◆ **Assignment**: Match the string "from" against each line below, and copy every line that matches.

◆ **Dataset section**:
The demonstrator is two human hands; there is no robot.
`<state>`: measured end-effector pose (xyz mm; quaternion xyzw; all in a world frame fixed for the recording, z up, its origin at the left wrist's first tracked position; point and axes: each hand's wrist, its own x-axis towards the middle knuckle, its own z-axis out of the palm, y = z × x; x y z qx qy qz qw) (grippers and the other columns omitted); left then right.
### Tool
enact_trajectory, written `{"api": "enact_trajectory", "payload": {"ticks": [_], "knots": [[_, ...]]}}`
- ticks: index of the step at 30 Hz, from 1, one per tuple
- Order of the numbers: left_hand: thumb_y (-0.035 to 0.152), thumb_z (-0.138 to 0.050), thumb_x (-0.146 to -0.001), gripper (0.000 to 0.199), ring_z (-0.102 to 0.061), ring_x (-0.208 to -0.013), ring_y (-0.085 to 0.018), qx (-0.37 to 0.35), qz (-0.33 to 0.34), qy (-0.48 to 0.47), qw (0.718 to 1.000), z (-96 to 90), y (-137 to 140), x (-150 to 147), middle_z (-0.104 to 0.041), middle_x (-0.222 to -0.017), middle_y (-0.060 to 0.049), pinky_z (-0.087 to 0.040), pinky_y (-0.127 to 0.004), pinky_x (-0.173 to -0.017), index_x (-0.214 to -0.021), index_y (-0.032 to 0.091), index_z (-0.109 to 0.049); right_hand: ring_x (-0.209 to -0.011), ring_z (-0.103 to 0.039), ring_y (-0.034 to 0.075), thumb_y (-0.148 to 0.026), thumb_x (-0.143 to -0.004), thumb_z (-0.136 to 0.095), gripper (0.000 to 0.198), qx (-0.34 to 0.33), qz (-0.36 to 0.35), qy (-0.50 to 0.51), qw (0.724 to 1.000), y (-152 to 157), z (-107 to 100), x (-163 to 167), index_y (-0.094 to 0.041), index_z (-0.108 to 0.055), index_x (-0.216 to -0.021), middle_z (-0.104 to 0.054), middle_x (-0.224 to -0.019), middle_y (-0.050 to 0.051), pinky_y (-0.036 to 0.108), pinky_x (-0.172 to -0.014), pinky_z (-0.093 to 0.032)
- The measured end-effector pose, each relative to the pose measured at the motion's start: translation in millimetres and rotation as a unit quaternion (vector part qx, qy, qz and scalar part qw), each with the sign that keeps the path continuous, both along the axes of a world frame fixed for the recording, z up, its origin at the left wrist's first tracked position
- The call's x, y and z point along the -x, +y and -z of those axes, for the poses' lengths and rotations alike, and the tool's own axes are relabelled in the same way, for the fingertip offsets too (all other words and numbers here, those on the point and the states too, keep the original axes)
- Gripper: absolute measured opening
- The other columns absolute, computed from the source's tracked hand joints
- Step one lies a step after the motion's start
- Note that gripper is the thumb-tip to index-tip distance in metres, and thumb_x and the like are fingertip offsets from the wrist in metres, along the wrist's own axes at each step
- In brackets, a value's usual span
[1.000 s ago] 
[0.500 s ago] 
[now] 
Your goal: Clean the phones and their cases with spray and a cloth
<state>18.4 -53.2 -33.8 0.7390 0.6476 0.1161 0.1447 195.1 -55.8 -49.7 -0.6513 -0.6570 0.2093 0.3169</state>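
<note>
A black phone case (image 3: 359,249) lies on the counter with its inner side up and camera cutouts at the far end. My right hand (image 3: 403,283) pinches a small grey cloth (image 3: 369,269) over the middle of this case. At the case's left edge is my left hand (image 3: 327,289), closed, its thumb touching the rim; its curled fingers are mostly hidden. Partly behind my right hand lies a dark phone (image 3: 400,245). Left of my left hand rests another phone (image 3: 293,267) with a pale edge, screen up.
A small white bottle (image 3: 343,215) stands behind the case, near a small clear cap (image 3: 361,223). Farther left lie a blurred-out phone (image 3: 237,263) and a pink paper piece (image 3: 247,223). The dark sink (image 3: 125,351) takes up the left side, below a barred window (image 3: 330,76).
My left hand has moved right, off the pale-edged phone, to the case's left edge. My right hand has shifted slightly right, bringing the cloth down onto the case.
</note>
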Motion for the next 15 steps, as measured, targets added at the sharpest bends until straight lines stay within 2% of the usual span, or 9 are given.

◆ **Response area**:
- ticks: index of the step at 30 Hz, from 1, one per tuple
- The other columns absolute, computed from the source's tracked hand joints
- Note that gripper is the thumb-tip to index-tip distance in metres, and thumb_x and the like are fingertip offsets from the wrist in metres, along the wrist's own axes at each step

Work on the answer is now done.